→ TASK GOAL: Begin at the line that holds "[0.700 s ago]" and copy each line exactly until the data below ends, including that last line but no pictures.

****************

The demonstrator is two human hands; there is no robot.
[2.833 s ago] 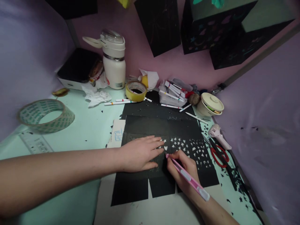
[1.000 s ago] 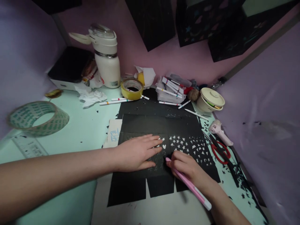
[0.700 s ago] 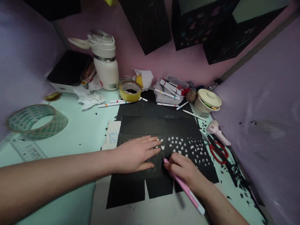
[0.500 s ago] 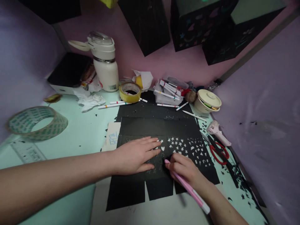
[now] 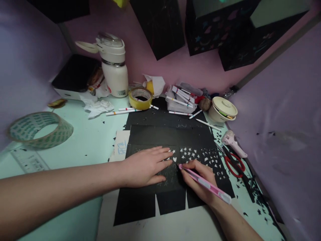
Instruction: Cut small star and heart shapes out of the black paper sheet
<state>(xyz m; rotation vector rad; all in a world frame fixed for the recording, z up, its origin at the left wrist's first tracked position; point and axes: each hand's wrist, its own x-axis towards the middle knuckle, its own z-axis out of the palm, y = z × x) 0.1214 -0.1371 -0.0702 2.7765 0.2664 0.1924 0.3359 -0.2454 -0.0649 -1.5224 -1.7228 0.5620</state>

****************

→ ANSWER TO THE EXERCISE:
[0.700 s ago] 
[0.500 s ago] 
[now] 
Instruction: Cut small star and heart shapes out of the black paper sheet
<state>(xyz m; rotation vector rad; all in a world frame fixed for the recording, z up, its origin at the left wrist's first tracked position; point and axes: each hand's wrist, its own x-axis towards the middle knuckle, its own z-axis out of the palm, y = z × x) 0.1214 -0.1371 -0.0702 2.7765 0.2664 0.1924 0.3359 -0.2454 -0.0649 -1.5224 -1.7228 0.5620</state>

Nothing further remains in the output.